» What you need to do
Wherever an image appears in the data, omit it and copy all the remaining text word for word.

▶

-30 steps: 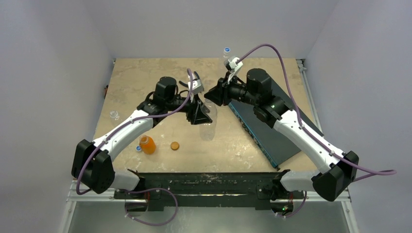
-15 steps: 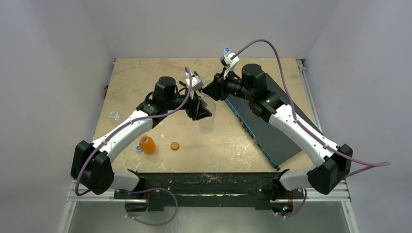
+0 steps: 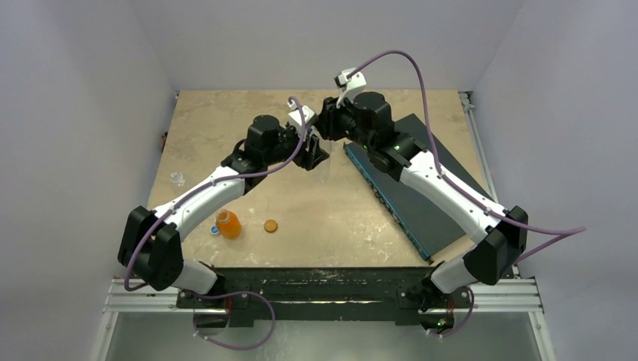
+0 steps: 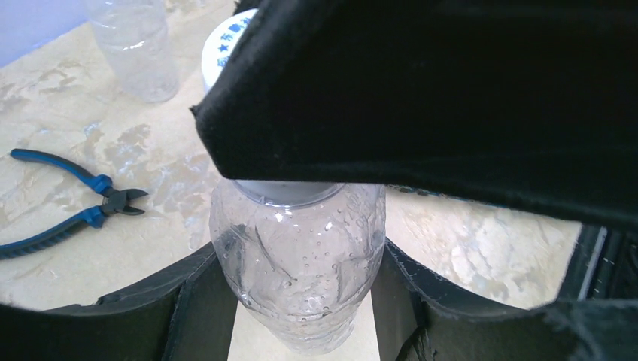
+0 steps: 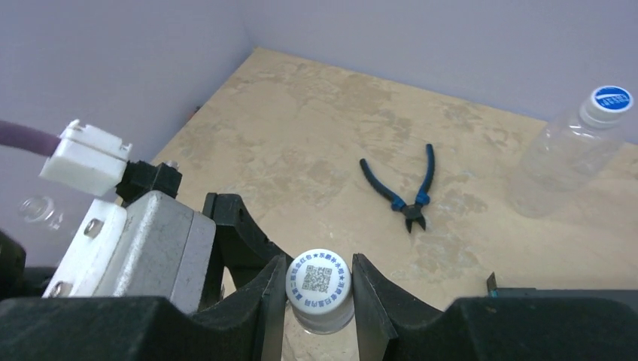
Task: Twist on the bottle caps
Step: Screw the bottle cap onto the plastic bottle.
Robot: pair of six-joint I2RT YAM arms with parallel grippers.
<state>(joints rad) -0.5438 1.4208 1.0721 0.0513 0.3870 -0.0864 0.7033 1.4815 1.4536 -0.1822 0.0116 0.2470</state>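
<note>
A clear bottle (image 4: 301, 259) stands upright between the black fingers (image 4: 197, 301) of my left gripper (image 4: 301, 308), which is shut on its body. On its neck sits a white cap with blue print (image 5: 320, 288). My right gripper (image 5: 319, 295) is shut on that cap from above. In the top view the left gripper (image 3: 314, 155) and right gripper (image 3: 326, 126) meet at the table's back middle and hide the bottle. A small orange bottle (image 3: 228, 223), an orange-brown cap (image 3: 271, 225) and a blue cap (image 3: 214, 230) lie at the front left.
Blue-handled pliers (image 5: 406, 188) lie on the table behind the grippers. A second clear bottle (image 5: 560, 162) with a blue cap (image 5: 611, 98) stands at the back. Another clear bottle (image 3: 177, 178) is near the left edge. A dark board (image 3: 425, 192) covers the right side.
Both grippers moved toward the back of the table. The clear bottle, tilted and in plain view before, now stands under the right gripper, which has swung left over the left gripper.
</note>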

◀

» Written response
-30 steps: 
-15 steps: 
+0 steps: 
+0 steps: 
+0 steps: 
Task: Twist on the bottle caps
Step: Screw the bottle cap onto the plastic bottle.
Robot: pair of six-joint I2RT YAM arms with parallel grippers.
<state>(joints rad) -0.5438 1.4208 1.0721 0.0513 0.3870 -0.0864 0.7033 1.4815 1.4536 -0.1822 0.0116 0.2470</state>
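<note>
A clear bottle (image 4: 301, 259) stands upright between the black fingers (image 4: 197, 301) of my left gripper (image 4: 301, 308), which is shut on its body. On its neck sits a white cap with blue print (image 5: 320, 288). My right gripper (image 5: 319, 295) is shut on that cap from above. In the top view the left gripper (image 3: 314, 155) and right gripper (image 3: 326, 126) meet at the table's back middle and hide the bottle. A small orange bottle (image 3: 228, 223), an orange-brown cap (image 3: 271, 225) and a blue cap (image 3: 214, 230) lie at the front left.
Blue-handled pliers (image 5: 406, 188) lie on the table behind the grippers. A second clear bottle (image 5: 560, 162) with a blue cap (image 5: 611, 98) stands at the back. Another clear bottle (image 3: 177, 178) is near the left edge. A dark board (image 3: 425, 192) covers the right side.
Both grippers moved toward the back of the table. The clear bottle, tilted and in plain view before, now stands under the right gripper, which has swung left over the left gripper.
</note>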

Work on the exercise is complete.